**Your objective**
Write out, please, the lines from the beginning of the material to the line with "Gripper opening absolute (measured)", including both ends and nothing else.

**Given material**
------------------------------

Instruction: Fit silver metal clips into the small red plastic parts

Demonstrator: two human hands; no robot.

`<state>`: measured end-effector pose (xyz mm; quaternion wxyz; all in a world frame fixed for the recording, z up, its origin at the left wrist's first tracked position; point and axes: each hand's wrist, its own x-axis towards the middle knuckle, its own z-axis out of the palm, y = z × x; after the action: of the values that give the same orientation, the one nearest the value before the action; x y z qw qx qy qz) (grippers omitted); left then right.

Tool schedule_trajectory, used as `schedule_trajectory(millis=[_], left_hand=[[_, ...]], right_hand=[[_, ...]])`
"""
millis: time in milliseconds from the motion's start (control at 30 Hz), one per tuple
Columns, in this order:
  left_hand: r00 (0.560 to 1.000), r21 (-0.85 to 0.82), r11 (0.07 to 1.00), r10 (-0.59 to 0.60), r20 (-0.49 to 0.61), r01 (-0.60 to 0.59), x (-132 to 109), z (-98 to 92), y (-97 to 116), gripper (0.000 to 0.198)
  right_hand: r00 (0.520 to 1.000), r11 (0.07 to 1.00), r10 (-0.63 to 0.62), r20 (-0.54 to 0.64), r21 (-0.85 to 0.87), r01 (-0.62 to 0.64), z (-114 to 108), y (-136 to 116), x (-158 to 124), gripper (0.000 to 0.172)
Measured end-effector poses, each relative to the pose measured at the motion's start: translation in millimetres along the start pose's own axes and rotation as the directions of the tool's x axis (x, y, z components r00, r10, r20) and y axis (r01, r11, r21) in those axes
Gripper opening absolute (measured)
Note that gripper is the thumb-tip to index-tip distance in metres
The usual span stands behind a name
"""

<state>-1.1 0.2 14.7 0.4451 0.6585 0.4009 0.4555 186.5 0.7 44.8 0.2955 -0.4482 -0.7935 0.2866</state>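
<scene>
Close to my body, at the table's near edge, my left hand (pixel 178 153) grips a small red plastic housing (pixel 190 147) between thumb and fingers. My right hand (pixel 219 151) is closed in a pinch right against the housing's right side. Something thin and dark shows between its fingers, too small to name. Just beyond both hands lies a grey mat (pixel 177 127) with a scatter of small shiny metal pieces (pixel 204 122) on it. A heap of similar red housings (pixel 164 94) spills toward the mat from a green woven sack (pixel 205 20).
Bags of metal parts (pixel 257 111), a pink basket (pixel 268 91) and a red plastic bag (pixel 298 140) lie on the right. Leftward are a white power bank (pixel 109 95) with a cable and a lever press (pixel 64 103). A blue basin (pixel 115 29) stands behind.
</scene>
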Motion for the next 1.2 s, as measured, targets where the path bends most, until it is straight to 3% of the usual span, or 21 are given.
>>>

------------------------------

**Result for this exercise**
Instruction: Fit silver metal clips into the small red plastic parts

Demonstrator: two human hands; no robot.

`<state>`: measured end-effector pose (xyz mm; quaternion wxyz; all in a world frame fixed for the recording, z up, its origin at the left wrist's first tracked position; point and axes: each hand's wrist, its own x-axis towards the middle knuckle, its own z-axis out of the palm, y = z × x; after the action: of the values that give the same orientation, the one nearest the value before the action; x y z qw qx qy qz) (grippers omitted); left then right.

Tool schedule_trajectory, used as `schedule_trajectory(millis=[_], left_hand=[[_, ...]], right_hand=[[_, ...]])`
"""
millis: time in milliseconds from the motion's start (control at 30 Hz), one per tuple
Columns, in this order:
  left_hand: r00 (0.560 to 1.000), r21 (-0.85 to 0.82), r11 (0.07 to 1.00), r10 (-0.59 to 0.60), r20 (-0.49 to 0.61), r01 (-0.60 to 0.59), x (-132 to 109), z (-98 to 92), y (-97 to 116), gripper (0.000 to 0.198)
  right_hand: r00 (0.520 to 1.000), r11 (0.07 to 1.00), r10 (-0.63 to 0.62), r20 (-0.54 to 0.64), r21 (-0.85 to 0.87), r01 (-0.62 to 0.64), z (-114 to 108), y (-136 to 116), x (-158 to 124), gripper (0.000 to 0.172)
Measured end-effector poses, each relative to the pose measured at the motion's start: translation in millimetres along the start pose's own axes and rotation as the directions of the tool's x axis (x, y, z components r00, r10, r20) and y axis (r01, r11, r21) in those axes
Gripper opening absolute (measured)

The exercise is complete.